I tried reading my entire collection of Elmore Leonard mysteries, but I grew tired of sitting. One day my aunt came out with a peanut-butter-and-banana sandwich and parked herself next to me. I sighed and closed my book. I could tell she wanted to talk.
“Your mother called,” Aunt Mary said real soft, like she was testing to see how I would react. It was the first I’d heard from Mom since she left.
“Where is she?” I asked. After everything that had happened, I wasn’t ready to jump up and down.
“She didn’t say. She heard about the accident and was worried.”
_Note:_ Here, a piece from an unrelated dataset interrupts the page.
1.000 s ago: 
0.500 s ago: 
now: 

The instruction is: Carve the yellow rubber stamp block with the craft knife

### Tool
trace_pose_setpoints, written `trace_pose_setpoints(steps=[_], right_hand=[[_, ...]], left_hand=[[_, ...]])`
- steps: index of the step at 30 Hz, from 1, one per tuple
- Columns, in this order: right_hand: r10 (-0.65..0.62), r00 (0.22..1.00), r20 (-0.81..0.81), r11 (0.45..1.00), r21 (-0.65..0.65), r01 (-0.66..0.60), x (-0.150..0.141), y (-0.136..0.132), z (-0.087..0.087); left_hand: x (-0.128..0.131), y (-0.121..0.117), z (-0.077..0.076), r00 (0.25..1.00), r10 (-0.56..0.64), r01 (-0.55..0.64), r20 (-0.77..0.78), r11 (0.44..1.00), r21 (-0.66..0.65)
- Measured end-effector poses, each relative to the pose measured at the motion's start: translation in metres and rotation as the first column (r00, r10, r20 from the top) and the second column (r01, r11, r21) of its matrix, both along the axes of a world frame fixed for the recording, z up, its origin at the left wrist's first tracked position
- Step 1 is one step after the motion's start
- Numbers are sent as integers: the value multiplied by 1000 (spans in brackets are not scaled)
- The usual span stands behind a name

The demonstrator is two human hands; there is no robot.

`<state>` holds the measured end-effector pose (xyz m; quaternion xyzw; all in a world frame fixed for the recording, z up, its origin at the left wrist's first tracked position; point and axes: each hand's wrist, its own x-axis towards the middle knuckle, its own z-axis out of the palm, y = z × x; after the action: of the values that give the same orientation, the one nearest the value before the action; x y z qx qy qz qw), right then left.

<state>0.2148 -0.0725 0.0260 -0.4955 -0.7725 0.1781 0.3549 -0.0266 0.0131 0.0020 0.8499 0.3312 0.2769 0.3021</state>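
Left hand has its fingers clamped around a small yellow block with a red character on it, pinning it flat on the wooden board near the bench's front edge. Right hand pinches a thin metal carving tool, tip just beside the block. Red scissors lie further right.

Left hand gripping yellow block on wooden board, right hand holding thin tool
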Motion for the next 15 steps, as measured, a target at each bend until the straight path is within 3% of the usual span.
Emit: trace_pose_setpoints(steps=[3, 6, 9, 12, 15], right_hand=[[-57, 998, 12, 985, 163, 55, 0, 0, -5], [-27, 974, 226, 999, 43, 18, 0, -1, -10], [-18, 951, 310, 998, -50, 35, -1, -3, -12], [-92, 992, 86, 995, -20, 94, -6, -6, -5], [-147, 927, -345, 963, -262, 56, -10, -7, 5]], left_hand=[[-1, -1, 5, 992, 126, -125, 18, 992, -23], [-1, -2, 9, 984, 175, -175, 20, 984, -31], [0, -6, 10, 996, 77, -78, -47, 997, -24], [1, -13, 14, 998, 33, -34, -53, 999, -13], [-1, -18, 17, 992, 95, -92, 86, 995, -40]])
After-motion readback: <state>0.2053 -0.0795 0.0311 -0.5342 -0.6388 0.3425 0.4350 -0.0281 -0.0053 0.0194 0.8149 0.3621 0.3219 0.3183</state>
“Did she say when she’s coming back?”
I saw Aunt Mary’s chest expand as she thought this over. “I think she wants to come back, but it’s hard for her.” Aunt Mary leaned forward and gripped my knee. “I’m sorry. She didn’t say when she was coming back.”
There it was. I guessed I kind of knew it. In a way I was glad Mom called now. It would help Aunt Mary and Uncle Craig make up their minds. If I ever have a kid, I will never, ever leave her alone!
“She loves you, Wendy.”
“Sure.” I must not have sounded too convinced. Aunt Mary squeezed my knee again and leaned back.